Grecia: Russia e Cina pronte a correre in aiuto di Tsipras

Presto 15 miliardi nelle casse di Atene. Putin prova a chiudere sul Turkish Stream e la Cina vuole investire nelle ferrovie greche. il Governo Tsipras acquisirà maggiore potere negoziale con la Ue?

Le agenzie stampa elleniche e il sito dell’autorevole rivista tedesca Der Spiegel confermano le voci che circolano già da giorni. La Russia e la Cina sono pronte a correre in soccorso del governo di Alexis Tsipras, portando nelle casse di Atene una cifra che si aggira intorno ai 15 miliardi di euro. Tale somma non consentirebbe alla Grecia di superare i problemi con Bruxelles, ma le offrirebbe comunque l’opportunità di acquisire un potere negoziale più forte.

Se Pechino e Mosca offrissero aiuto ad Atene, allora la questione dell’ultima tranche di prestiti provenienti da Unione Europea e Fondo Monetario (7,2 miliardi) sarebbe in parte ridimensionata. La Troika, che si rifiuta di concedere nuovi aiuti in obbedienza al dogma dell’austerity, si vedrebbe scavalcata e sul piano economico economico e geopolitico la Ue dovrebbe registrare una piccola sconfitta.

Il flusso di denaro proveniente dalla Russia dovrebbe essere connesso al passaggio del gaddotto Turkish Stream e forse già la prossima settimana si potrebbe trovare un’intesa a riguardo. Come ricorda oggi Il Manifesto, una conferma su un’implementazione del progetto è già arrivata dal portavoce del Cremlino Dimistri Peskow: “nel loro recente incontro, il Presidente russo e Tsipras non hanno discusso di aiuti finanziari, ma di questioni di politica energetica“.

Il Turkish Stream, nella visione di Vladimir Putin, andrà a sostituire il South Stream, cancellato a causa della crisi ucraina e delle conseguenti sanzioni che la Ue e gli Usa hanno adottato contro Mosca.

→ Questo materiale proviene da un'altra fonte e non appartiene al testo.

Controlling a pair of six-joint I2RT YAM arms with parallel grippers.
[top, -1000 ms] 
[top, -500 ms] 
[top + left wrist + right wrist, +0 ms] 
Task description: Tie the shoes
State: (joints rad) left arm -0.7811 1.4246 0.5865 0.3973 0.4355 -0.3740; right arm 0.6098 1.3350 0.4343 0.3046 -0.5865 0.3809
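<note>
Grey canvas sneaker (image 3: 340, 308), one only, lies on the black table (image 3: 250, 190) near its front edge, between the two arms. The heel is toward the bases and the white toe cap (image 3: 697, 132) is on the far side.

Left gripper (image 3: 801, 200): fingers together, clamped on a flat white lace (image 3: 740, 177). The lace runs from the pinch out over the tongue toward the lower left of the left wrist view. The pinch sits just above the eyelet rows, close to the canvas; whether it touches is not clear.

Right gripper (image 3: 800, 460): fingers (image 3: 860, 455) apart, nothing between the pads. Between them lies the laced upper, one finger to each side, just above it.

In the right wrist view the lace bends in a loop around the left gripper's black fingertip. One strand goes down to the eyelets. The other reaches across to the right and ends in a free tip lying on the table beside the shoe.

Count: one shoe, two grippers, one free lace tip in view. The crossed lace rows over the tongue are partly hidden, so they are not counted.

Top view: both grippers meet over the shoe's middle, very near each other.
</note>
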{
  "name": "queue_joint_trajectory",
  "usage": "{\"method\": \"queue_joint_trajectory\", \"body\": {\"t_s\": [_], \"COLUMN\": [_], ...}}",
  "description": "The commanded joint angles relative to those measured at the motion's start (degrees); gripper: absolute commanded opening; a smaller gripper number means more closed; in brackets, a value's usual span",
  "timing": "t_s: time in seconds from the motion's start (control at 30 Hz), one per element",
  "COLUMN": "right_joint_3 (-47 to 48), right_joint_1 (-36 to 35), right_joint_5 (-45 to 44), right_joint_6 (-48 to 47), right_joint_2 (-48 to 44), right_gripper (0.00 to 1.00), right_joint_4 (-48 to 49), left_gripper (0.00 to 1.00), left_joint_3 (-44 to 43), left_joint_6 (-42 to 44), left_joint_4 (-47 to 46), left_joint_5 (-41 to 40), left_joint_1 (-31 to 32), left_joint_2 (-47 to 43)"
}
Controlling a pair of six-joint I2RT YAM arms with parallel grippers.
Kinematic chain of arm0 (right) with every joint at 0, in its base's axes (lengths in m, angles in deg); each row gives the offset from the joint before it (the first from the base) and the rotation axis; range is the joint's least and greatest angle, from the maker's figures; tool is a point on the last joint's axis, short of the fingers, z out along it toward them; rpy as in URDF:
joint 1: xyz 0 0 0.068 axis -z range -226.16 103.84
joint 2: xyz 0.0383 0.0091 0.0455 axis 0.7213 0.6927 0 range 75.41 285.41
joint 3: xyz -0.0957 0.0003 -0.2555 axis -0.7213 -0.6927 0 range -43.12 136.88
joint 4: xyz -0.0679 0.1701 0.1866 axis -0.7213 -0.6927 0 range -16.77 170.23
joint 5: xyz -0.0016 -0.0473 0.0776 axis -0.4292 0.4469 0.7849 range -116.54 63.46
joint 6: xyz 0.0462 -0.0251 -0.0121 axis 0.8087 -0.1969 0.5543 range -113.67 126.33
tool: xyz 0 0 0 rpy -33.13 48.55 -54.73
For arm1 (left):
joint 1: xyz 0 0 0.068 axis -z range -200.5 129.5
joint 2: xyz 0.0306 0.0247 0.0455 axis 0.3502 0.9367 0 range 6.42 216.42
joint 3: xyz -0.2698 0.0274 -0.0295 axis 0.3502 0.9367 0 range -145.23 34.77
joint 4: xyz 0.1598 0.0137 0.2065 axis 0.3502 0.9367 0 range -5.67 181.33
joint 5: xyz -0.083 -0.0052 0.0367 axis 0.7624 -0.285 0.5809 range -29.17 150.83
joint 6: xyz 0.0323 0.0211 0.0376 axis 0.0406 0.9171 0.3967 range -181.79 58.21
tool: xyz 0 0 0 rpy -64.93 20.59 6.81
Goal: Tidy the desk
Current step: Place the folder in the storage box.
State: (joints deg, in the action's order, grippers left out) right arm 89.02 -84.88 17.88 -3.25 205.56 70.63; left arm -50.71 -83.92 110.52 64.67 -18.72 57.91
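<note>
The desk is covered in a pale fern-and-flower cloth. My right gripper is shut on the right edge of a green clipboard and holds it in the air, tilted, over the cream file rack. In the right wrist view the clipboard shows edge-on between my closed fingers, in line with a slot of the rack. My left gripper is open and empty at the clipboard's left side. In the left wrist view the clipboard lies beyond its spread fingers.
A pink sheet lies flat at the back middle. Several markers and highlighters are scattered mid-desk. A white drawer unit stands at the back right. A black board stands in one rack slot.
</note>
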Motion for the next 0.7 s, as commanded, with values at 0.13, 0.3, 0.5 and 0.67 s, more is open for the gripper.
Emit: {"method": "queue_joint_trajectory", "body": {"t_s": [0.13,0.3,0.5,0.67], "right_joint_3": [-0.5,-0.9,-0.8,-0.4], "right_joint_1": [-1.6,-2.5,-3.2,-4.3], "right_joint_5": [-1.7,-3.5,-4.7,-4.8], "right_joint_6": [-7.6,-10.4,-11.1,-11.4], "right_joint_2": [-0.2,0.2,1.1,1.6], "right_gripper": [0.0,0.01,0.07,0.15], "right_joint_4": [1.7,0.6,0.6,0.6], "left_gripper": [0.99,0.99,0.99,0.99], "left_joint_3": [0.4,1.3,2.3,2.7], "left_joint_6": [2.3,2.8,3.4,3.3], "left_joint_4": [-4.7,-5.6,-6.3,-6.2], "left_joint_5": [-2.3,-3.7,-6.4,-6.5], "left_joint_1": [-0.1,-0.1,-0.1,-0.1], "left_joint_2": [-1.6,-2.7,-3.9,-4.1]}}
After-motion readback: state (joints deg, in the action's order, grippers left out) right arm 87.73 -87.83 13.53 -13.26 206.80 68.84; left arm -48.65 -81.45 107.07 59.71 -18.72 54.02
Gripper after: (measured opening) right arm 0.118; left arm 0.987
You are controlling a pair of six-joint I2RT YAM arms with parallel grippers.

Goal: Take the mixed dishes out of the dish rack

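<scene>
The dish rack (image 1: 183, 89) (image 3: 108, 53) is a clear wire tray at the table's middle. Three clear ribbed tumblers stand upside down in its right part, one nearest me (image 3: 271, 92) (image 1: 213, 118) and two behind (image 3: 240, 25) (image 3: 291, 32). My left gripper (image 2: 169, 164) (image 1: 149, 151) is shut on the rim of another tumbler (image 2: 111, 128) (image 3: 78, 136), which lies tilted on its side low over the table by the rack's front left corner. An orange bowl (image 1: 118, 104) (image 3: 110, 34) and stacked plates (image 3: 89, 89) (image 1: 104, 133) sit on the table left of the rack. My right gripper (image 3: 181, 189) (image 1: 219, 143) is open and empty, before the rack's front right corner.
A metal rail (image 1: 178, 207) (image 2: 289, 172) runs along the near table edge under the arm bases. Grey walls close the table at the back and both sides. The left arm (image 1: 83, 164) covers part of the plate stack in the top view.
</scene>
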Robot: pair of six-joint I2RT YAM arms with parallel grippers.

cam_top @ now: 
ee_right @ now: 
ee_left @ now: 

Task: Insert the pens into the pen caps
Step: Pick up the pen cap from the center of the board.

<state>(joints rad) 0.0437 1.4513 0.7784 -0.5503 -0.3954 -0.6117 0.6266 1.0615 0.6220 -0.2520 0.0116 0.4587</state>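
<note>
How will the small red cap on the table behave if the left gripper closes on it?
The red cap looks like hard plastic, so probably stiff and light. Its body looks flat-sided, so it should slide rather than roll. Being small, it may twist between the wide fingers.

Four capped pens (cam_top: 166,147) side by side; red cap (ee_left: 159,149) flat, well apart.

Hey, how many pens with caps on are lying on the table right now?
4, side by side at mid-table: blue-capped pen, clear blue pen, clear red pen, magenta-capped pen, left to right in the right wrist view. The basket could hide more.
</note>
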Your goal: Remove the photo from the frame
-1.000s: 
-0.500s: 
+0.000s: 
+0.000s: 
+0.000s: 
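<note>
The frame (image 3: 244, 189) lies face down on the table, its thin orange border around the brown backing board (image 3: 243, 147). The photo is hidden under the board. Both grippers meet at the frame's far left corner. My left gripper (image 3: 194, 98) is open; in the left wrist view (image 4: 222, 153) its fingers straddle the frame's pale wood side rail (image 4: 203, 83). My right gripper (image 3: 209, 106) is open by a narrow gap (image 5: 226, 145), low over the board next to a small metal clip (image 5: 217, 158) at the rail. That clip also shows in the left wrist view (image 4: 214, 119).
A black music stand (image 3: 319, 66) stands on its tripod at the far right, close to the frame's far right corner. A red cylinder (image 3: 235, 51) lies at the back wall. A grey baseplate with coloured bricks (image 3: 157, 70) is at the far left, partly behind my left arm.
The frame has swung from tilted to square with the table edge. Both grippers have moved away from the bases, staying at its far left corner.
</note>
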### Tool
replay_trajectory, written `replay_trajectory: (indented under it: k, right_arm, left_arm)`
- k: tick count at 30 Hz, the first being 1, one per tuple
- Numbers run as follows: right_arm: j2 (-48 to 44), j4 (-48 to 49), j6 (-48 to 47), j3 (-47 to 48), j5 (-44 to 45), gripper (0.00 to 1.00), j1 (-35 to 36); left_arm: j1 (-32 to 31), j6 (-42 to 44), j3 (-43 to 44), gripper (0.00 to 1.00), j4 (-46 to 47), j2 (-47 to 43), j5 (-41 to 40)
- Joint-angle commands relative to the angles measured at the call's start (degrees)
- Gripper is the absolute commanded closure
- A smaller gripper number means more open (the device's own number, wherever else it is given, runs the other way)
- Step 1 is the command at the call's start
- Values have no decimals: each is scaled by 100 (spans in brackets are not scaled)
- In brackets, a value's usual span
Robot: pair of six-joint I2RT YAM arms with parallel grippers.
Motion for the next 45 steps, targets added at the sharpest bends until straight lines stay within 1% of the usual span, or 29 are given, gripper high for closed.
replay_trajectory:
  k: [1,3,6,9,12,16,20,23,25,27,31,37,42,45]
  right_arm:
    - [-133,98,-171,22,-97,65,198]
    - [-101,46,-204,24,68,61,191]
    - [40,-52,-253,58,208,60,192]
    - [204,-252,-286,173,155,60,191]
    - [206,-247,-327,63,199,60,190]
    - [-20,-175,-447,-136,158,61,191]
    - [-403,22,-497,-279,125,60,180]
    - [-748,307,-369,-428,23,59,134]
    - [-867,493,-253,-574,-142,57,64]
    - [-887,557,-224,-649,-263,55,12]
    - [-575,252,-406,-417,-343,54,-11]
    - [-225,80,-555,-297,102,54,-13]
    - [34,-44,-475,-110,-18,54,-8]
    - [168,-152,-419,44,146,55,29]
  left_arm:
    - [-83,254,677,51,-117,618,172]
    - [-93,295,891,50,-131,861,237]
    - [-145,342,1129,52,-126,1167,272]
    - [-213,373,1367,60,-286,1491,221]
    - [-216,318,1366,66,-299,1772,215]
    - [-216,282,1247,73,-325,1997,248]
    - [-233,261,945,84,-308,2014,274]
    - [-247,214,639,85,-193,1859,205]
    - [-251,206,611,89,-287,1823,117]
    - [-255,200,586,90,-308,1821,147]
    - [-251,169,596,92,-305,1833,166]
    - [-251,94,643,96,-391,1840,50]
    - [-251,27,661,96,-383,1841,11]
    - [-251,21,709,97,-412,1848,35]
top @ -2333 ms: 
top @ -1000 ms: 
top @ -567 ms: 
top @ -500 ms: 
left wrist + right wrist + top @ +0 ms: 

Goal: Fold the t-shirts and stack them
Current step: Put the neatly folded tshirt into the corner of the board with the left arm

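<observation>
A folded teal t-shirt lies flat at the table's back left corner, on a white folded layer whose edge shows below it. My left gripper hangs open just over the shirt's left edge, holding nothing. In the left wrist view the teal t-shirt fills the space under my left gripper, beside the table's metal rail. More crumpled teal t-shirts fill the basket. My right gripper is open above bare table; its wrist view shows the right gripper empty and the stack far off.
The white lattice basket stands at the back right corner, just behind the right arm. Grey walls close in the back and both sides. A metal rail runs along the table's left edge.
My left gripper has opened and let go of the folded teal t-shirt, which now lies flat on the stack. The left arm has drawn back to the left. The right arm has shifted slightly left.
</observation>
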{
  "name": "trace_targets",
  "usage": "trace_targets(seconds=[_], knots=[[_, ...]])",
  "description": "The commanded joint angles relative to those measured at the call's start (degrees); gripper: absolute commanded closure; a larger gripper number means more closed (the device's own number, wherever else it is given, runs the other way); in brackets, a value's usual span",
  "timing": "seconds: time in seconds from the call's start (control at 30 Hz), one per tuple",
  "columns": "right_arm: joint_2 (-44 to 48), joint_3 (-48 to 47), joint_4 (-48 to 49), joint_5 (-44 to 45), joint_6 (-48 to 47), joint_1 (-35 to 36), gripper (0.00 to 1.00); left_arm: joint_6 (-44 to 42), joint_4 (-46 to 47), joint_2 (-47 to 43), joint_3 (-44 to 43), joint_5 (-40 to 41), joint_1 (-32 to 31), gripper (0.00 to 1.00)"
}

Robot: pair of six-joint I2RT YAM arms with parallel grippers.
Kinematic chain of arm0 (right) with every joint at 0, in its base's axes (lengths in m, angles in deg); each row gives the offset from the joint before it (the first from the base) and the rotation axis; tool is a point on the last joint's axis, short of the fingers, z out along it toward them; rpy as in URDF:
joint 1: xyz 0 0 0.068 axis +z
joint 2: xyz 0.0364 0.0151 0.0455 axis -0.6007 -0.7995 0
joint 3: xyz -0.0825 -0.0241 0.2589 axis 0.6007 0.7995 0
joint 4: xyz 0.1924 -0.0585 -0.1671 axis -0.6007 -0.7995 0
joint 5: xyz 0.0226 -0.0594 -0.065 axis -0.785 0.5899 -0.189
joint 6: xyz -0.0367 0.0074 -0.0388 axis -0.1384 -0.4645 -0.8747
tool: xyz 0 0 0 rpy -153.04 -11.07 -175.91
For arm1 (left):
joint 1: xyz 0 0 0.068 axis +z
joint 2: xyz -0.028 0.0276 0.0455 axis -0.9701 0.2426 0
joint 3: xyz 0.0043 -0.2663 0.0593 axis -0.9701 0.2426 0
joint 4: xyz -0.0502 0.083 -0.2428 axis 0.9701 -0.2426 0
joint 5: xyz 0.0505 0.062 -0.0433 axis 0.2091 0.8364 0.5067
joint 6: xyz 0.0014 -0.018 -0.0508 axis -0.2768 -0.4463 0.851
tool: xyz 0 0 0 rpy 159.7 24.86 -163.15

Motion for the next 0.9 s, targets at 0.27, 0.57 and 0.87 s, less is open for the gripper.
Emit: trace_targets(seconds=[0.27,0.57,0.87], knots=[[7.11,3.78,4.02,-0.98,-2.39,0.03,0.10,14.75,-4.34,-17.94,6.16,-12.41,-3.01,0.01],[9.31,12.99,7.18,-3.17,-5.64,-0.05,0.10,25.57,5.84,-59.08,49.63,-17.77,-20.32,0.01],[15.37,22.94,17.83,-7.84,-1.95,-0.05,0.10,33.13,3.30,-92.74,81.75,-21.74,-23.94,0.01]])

Il nuovo gasdotto permetterebbe di rifornire l’Europa, cosa di cui il continente ha bisogno, ma allo stesso tempo rafforzerebbe il ruolo di un paese “ribelle” come la Grecia.

Dalla Cina, invece, potrebbero arrivare circa 10 miliardi. Questa cifra si raggiungerebbe sommando l’utilizzo di alcuni moli del porto del Pireo e gli investimenti di Pechino nel sistema ferroviario ellenico.

Il ministro delle Finanze tedesco, Wolfang Schauble, apprese le voci sul giro d’affari in aumento per la Grecia, ha fatto buon viso a cattivo gioco. Da Washington, ha dichiarato: “Tutto ciò che aiuta la Grecia va bene“. Tuttavia, ci ha tenuto anche a specificare che: “i problemi rimangono, e la Grecia deve continuare nella discussione con le tre istituzioni (Ue, Bce,Fmi ndr.)